Today GoEuro has about 20 million users per month, where a “user” is defined as “a visitor who interacts with the product.” That’s double the user count from spring 2017.

As of this month, the company said it offers a full product in 15 countries, up from a dozen in October 2016.

Profit Search

GoEuro declined to disclose in an interview Tuesday any metrics on revenue growth.

The company did confirm it is not profitable in any of its markets — a situation it chalks up to being in a phase that requires heavy investment.

Rail operators typically keep commission rates under 10 percent, and more typically closer to 5 percent. That level is significantly below the cut distributors can get from selling many other types of travel, such as hotels, alternative lodging, or activities, though it is generally competitive, or often better, than commissions on selling flights.

Can GoEuro build a business on bus and rail bookings alone? “Yes,” said Naren Shaam, the 36-year-old founder and CEO in an interview on Tuesday. “Overall and over time, yes.”

Shaam said that a key was adapting GoEuro’s products to the specific business cases of so-called multi-modal travel that are different from, say, hotel bookings.

Simply selling transportation tickets may not be enough, however. GoEuro and similar companies need to offer end-to-end services from accurate timetables to updates on delays and platform changes.

GoEuro primarily charges suppliers a commission that varies by the size of the supplier and volume. But the company has been experimenting with charging booking fees to consumers.

When it comes to airfares, GoEuro has long sold most of its flights via an affiliate relationship with China-owned price-comparison site Skyscanner.

In some of our test searches — such as for a recent flight on Transavia between Paris and Amsterdam — we’ve seen GoEuro act as the online agency fulfilling the booking on its own rather than handing off customers. In our tests, it charged a booking fee, which was 4 percent.

Shaam confirmed that the eventual goal is to become an online agency for most flights sales.

The company currently earns some revenue for a pop-under ad for accommodation search with Booking.com via GoEuro’s desktop homepage. However, Shaam said the revenue was not significant.

In the past, the site referred users to Airbnb. When asked about that, Shaam said the company is focusing on its Booking.com relationship right now.

Marketing Conundrum

GoEuro spends tens of millions of euros a year on buying traffic with paid ads on search engines Google, Bing, Yandex, and Baidu.

No company wants to have to pay to acquire the same customer twice. So the startup, like other startups and mature companies, needs to build more direct and repeat business. The company declined to share metrics.

“You have much higher frequency use of inter-city rail and bus,” said Shaam, anticipating repeat sales.

The company has explored more cost-effective supplements to search engine marketing.

In fall 2016, Shaam had discussed the possibility of brand advertising. This past winter the company sought to hire a marketer who, according to the job description, could help with co-branding efforts or arranging for deals to have GoEuro installed by manufacturers of devices or vehicles.

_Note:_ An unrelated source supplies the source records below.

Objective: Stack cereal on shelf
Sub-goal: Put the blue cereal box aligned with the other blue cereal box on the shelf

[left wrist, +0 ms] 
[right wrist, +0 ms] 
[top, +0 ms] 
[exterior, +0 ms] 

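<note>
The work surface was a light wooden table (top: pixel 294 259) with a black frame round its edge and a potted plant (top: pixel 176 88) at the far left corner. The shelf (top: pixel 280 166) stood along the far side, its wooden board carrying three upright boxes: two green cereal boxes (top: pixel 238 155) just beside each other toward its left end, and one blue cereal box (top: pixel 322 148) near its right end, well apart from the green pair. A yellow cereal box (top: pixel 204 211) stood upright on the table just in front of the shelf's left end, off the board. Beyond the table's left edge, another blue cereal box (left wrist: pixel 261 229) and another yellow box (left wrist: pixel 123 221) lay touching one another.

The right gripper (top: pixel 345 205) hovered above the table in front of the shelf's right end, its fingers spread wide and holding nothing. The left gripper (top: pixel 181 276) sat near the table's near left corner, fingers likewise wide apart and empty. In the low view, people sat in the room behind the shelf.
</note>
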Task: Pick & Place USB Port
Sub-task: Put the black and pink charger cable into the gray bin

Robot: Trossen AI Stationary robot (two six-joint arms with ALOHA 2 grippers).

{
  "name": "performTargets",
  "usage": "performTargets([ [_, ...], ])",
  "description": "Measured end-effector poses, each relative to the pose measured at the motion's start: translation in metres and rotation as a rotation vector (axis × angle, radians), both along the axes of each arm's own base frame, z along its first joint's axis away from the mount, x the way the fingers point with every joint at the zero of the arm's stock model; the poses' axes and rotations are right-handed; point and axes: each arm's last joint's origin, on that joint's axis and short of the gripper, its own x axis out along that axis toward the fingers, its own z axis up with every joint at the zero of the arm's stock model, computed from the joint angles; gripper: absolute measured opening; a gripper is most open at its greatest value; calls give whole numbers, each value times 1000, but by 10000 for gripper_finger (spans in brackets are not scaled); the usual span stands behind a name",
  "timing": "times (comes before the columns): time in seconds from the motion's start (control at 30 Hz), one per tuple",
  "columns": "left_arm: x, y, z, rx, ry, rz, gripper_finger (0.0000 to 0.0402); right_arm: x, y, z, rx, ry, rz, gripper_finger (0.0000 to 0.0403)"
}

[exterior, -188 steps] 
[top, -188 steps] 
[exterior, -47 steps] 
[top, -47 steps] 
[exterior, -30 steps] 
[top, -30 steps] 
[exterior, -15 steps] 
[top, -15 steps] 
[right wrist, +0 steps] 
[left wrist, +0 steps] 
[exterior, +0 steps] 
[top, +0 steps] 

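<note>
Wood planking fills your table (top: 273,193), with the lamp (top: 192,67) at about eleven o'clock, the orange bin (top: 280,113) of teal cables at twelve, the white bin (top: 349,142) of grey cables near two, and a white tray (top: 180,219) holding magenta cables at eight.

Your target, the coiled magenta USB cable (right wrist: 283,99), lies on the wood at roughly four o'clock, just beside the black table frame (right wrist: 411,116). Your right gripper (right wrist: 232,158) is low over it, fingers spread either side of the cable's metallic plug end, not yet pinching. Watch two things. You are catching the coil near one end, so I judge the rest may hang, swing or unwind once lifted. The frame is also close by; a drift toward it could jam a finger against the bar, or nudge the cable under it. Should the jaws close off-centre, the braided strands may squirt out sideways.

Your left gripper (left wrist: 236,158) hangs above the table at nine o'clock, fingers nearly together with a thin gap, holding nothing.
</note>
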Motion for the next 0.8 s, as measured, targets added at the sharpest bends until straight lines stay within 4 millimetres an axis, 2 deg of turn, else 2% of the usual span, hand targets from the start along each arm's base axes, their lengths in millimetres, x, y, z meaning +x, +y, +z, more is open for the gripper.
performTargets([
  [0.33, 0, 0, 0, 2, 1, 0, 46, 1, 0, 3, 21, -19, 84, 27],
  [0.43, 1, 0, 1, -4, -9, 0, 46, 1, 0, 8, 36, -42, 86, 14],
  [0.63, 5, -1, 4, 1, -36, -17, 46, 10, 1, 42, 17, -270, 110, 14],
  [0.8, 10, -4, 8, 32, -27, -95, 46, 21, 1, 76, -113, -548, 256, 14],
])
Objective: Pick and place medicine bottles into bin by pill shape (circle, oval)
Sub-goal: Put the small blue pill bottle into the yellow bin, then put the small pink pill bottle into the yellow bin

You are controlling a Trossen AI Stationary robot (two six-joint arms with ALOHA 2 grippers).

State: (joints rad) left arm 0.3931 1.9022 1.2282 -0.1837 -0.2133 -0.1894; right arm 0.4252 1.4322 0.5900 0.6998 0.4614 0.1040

The company has explored other revenue streams.

After the fundraising, GoEuro built a business-to-business service, where it offers its inventory to third parties via an API (application programming interface), or a method used for sharing data).

In 2017, it began powering search results on Qunar, the sister travel brand of China-based online travel giant Ctrip.

The company made a big deal about the move last summer. But it has not signed up any other providers to the service. Shaam said Tuesday that the company was choosing to focus on its consumer offerings.

Another change from a while ago was that GoEuro stopped offering car rentals, as consumers didn’t think of that in the same type of search they were doing for other transport.

Tech Enhancement

GoEuro used some of the money it raised in fall 2016 for a project to improve the company’s engineering.

The company used to have a monolithic database with tens of thousands of lines of code, including provider, search and booking data — which made it difficult to ship improvements.

Around the start of 2017, the company began a shift to continuous integration, delivery, and deployment.

“Now we’ve essentially split that up, and we ship changes to product 500 to 600 deployments a week,” Shaam said. “It is probably the most important investment as a company we’ve made, and it will enable us to move much faster at product development.”

Out of its 280 employees, about 150 are engineers, according to public statements.

On the marketing side, things may not have been as serene or optimistic in the past two years.

At GoEuro, like at many rapidly growing companies, the company has restructured as it has grown. Since the spring of 2017, it has gone from 200 to 280 workers. A look at job listings relative to headcount suggested that there has been some employee churn. Glassdoor, a website where workers review companies anonymously, has a notable number of reviews from workers criticizing the management’s skills.

Customer Focus

To stay customer-focused, the company has weekly all-staff meetings where a customer service story is shared. Each employee also receives €200 ($233) to travel using the GoEuro service and report back on how easy or poor the experience was.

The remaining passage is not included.